§ TASK ITEM
Apart from the images, the entire listing below must be restated word for word.
** STORED DATA follows **
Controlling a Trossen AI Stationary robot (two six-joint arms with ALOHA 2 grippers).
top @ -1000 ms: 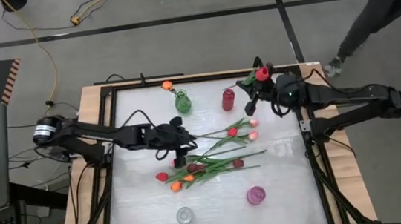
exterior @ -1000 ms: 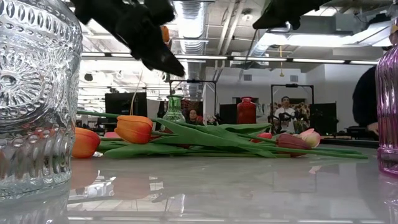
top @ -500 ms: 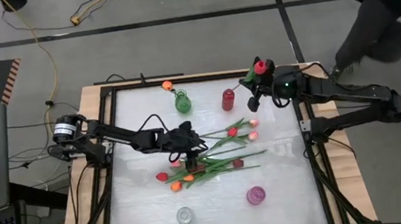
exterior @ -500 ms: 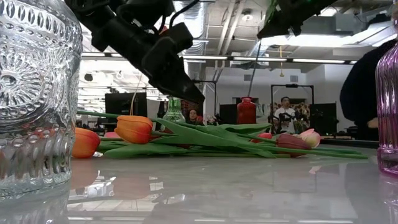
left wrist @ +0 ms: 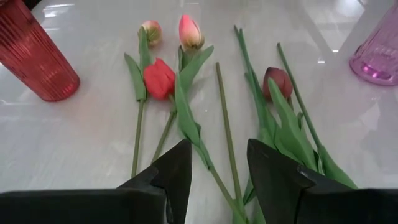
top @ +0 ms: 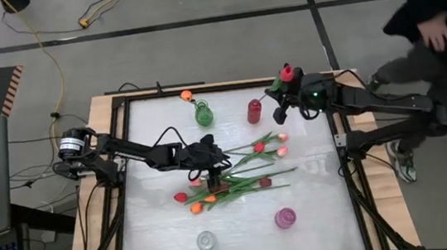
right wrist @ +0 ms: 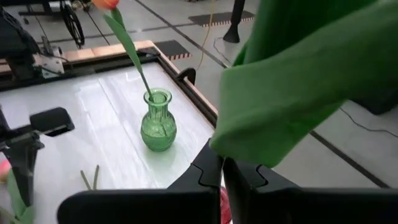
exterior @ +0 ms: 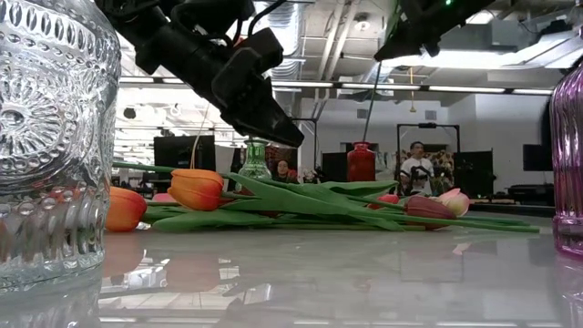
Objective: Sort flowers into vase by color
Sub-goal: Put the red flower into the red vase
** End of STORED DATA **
§ COMPLETED TASK
Controlling a Trossen AI Stationary robot (two six-joint arms with ALOHA 2 grippers).
top @ -1000 ms: 
exterior @ -1000 ms: 
top @ -500 ms: 
exterior @ -500 ms: 
left wrist @ +0 ms: 
top @ +0 ms: 
right wrist @ +0 ms: 
exterior @ +0 ms: 
Objective: Sort flowers into vase by color
Sub-goal: Put the red flower into the red vase

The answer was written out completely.